### [WHAT YOU ARE ASKED TO DO]
Nothing may be left out of the listing below but its images; repeat the rest exactly.

### [STORED DATA]
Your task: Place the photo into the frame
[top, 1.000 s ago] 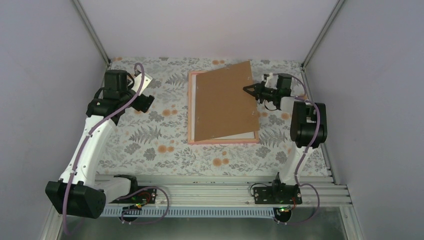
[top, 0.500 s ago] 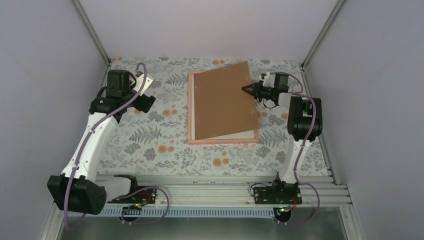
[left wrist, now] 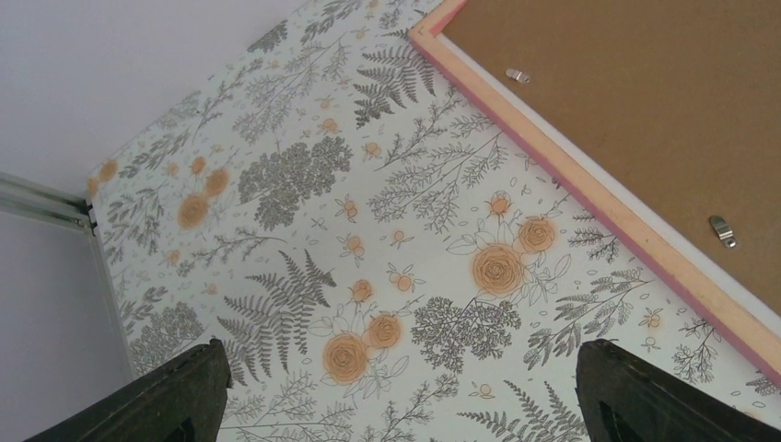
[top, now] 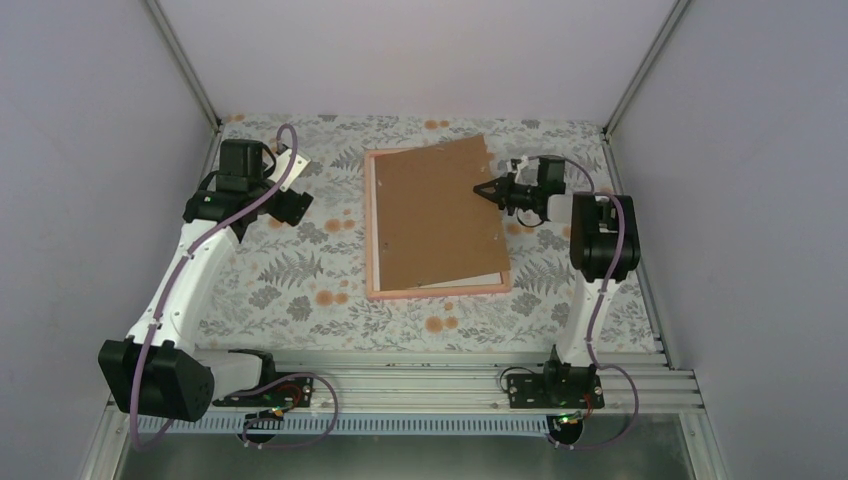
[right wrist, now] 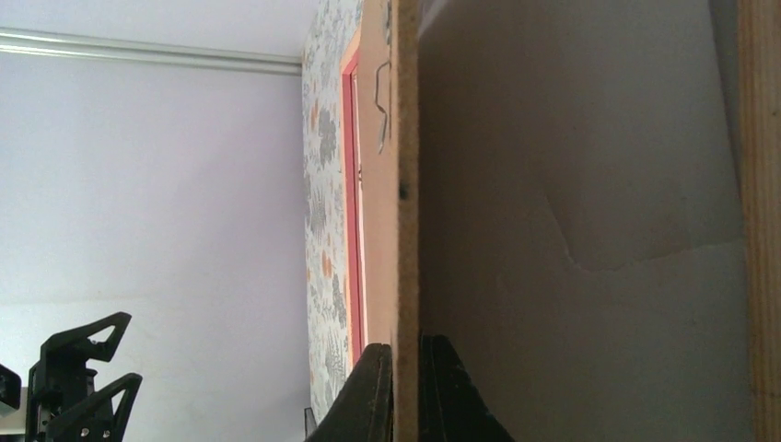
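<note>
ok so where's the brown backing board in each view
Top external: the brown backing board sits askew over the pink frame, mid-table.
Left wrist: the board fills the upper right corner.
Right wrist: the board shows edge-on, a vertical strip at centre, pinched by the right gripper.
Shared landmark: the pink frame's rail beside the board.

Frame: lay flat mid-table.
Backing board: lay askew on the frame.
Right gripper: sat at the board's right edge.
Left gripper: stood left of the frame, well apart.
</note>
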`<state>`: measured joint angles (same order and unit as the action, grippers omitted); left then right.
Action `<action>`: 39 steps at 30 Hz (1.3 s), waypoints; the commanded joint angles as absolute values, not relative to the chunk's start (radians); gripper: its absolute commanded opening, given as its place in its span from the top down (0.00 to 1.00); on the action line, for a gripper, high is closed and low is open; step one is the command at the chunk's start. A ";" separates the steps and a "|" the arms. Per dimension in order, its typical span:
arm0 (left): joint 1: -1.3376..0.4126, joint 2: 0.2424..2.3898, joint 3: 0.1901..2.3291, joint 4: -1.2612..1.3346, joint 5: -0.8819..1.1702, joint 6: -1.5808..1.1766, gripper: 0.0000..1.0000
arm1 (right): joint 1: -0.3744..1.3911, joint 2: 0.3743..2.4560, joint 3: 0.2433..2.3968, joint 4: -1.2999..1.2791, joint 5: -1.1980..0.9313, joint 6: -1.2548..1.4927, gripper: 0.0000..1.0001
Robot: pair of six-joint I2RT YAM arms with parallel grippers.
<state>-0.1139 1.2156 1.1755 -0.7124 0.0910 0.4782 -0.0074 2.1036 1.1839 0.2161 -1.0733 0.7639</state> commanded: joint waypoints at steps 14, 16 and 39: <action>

### [EXERCISE RESULT]
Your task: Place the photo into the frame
[top, 1.000 s ago] 
[top, 0.500 s ago] 
[left wrist, now] 
[top, now] 
[right wrist, now] 
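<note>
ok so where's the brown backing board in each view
Top external: the brown backing board sits askew over the pink frame, mid-table.
Left wrist: the board fills the upper right corner.
Right wrist: the board shows edge-on, a vertical strip at centre, pinched by the right gripper.
Shared landmark: the pink frame's rail beside the board.

Frame: lay flat mid-table.
Backing board: lay askew on the frame.
Right gripper: sat at the board's right edge.
Left gripper: stood left of the frame, well apart.
</note>
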`<state>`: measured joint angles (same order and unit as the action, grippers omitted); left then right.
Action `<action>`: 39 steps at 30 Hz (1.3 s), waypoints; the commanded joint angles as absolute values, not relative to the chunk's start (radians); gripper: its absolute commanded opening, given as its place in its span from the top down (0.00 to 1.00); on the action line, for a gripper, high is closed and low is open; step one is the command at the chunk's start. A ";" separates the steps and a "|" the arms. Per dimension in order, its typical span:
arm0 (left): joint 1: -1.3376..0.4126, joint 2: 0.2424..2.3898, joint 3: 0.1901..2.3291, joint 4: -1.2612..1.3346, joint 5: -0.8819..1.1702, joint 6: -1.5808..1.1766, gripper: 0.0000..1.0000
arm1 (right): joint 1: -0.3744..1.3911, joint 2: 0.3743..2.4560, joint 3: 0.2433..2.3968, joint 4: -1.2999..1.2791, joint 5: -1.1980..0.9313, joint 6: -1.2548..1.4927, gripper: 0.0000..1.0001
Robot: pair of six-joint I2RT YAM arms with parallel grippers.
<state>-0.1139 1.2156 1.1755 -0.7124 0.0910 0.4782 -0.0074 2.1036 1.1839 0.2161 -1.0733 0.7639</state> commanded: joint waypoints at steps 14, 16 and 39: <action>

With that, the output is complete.